Thread (5 messages) 5 messages, 3 authors, 2021-08-19

Re: [PATCH V2] btrfs: traverse seed devices if fs_devices::devices is empty in show_devname

From: Anand Jain <hidden>
Date: 2021-08-18 06:48:56

On 18/08/2021 12:19, Su Yue wrote:
while running btrfs/238 in my test box, the following warning occurs
in high chance:

------------[ cut here  ]------------
WARNING: CPU: 3 PID: 481 at fs/btrfs/super.c:2509 btrfs_show_devname+0x104/0x1e8 [btrfs]
CPU: 2 PID: 1 Comm: systemd Tainted: G        W  O 5.14.0-rc1-custom #72
Hardware name: QEMU QEMU Virtual Machine, BIOS 0.0.0 02/06/2015
Call trace:
   btrfs_show_devname+0x108/0x1b4 [btrfs]
   show_mountinfo+0x234/0x2c4
   m_show+0x28/0x34
   seq_read_iter+0x12c/0x3c4
   vfs_read+0x29c/0x2c8
   ksys_read+0x80/0xec
   __arm64_sys_read+0x28/0x34
   invoke_syscall+0x50/0xf8
   do_el0_svc+0x88/0x138
   el0_svc+0x2c/0x8c
   el0t_64_sync_handler+0x84/0xe4
   el0t_64_sync+0x198/0x19c
---[ end trace 3efd7e5950b8af05  ]---
It's also reproducible by creating a sprout filesystem and reading
/proc/self/mounts in parallel.
  ok. This explains.
The warning is produced if btrfs_show_devname() can't find any available
device in fs_info->fs_devices->devices which is protected by RCU.
The warning is desirable to exercise there is at least one device in the
mounted filesystem. However, it's not always true for a sprouting fs.

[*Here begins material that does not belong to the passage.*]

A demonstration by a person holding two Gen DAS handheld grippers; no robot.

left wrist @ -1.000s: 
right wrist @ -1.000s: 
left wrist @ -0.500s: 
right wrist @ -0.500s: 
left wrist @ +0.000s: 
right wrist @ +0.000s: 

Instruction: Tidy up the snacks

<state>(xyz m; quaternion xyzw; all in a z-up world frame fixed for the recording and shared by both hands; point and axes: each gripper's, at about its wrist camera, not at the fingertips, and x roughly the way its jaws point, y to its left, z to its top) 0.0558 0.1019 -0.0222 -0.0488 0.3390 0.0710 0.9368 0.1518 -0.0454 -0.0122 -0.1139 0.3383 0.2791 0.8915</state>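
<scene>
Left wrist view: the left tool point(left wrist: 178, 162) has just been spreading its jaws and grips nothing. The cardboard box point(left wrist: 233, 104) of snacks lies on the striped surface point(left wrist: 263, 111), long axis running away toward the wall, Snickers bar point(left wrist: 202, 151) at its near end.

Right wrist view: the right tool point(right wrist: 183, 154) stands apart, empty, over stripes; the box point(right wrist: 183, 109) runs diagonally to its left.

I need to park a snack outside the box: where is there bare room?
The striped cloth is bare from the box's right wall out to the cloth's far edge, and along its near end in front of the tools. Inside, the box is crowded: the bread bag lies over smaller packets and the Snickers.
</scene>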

Right. When the code is running from line 2596 (including) until line 
2607, there are chances that the fs_info->fs_devices->devices list is 
empty. Or those devices are moving to fs_info->fs_devices->seed_list.


2596                 ret = btrfs_prepare_sprout(fs_info);
2597                 if (ret) {
2598                         btrfs_abort_transaction(trans, ret);
2599                         goto error_trans;
2600                 }
2601         }
2602
2603         device->fs_devices = fs_devices;
2604
2605         mutex_lock(&fs_devices->device_list_mutex);
2606         mutex_lock(&fs_info->chunk_mutex);
2607         list_add_rcu(&device->dev_list, &fs_devices->devices);

quoted hunk ↗ jump to hunk
While a new device is being added into fs to be sprouted, call stack is:
  btrfs_ioctl_add_dev
   btrfs_init_new_device
     btrfs_prepare_sprout
       list_splice_init_rcu(&fs_devices->devices, &seed_devices->devices,
       synchronize_rcu);
     list_add_rcu(&device->dev_list, &fs_devices->devices);

Looking at btrfs_prepare_sprout(), every new RCU reader will read a
empty fs_devices->devices once synchronize_rcu() is called.
After commit 4faf55b03823 ("btrfs: don't traverse into the seed devices
in show_devname"), btrfs_show_devname() won't looking into
fs_devices->seed_list even there is no device in fs_devices->devices.

And since commit 88c14590cdd6 ("btrfs: use RCU in btrfs_show_devname for
device list traversal"), btrfs_show_devname() only uses RCU without mutex
lock taken for device list traversal. The function read an empty
fs_devices->devices and found no device in the list then triggers the
warning. The commit just enlarged the window that the fs device list
could be empty. Even btrfs_show_devname() uses mutex_lock(), there is a
tiny chance to read an empty devices list between mutex_unlock() in
btrfs_prepare_sprout() and next mutex_lock() in btrfs_init_new_device().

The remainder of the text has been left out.